Stored data
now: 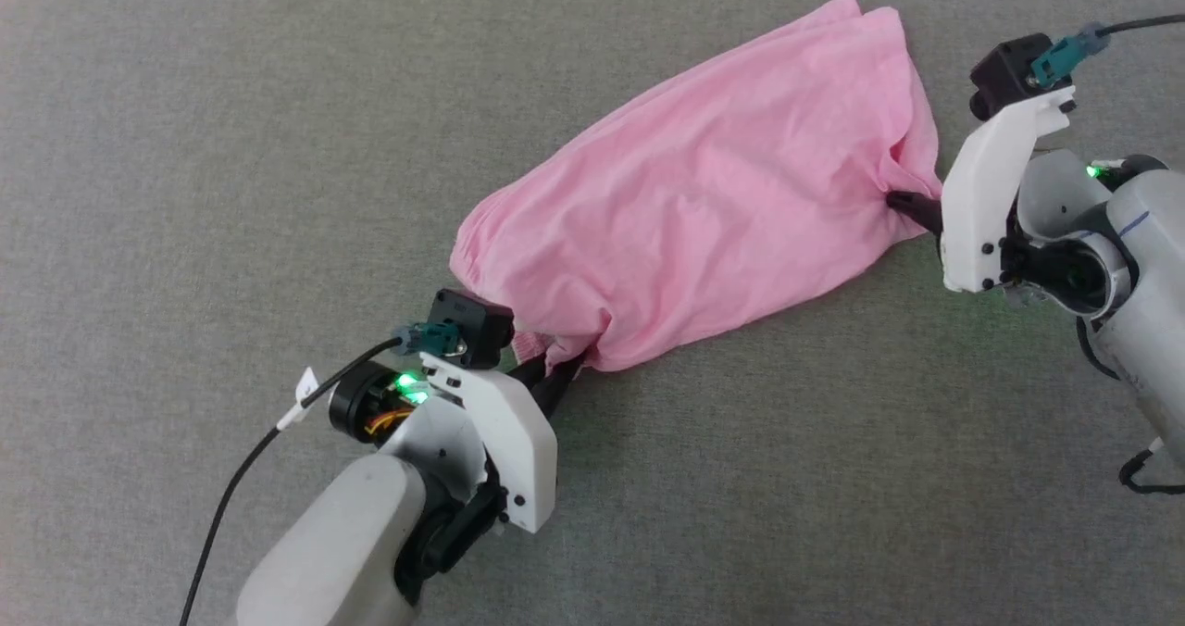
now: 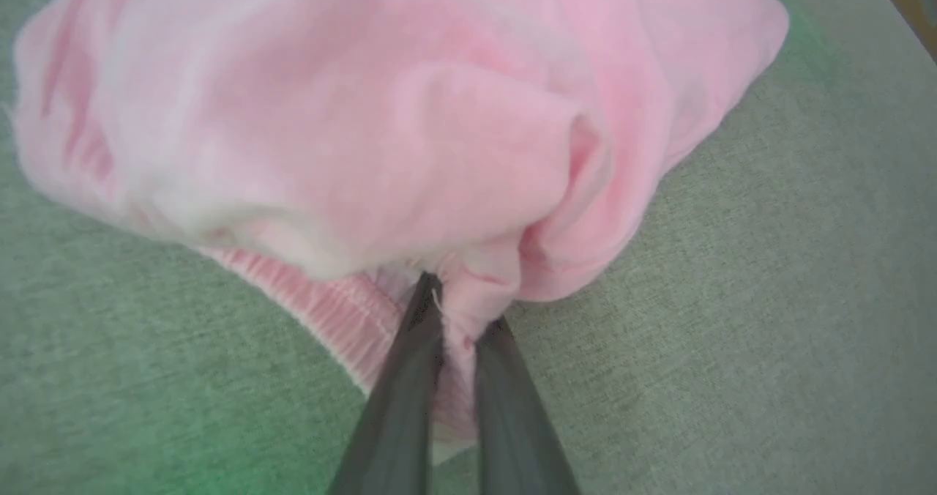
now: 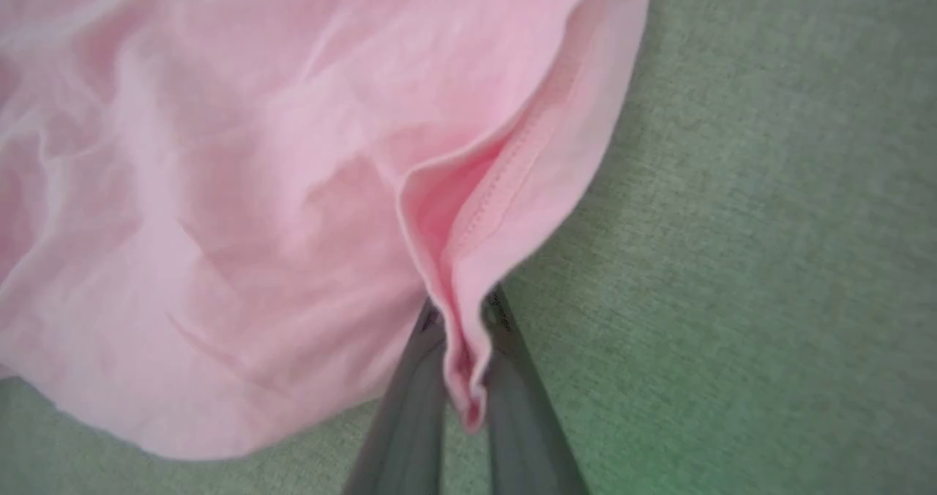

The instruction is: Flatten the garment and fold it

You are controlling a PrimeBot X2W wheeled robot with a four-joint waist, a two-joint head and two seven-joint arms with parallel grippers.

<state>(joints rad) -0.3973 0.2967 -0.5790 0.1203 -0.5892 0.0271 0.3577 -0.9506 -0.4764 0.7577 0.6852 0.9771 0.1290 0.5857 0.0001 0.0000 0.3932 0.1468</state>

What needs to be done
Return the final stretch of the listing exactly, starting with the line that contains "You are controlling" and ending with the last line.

Exercise result
You are controlling a PrimeBot X2W wheeled robot with a four-joint waist, a two-joint head and two seven-joint arms with parallel grippers.

<state>(joints rad) -0.3973 0.2967 -0.5790 0.1203 -0.5892 0.0271 0.3577 -0.9506 -0.4764 0.7577 0.6852 0.9771 0.1290 0.5857 0.0001 0.0000 0.3932 0.1468</state>

This is the complete output.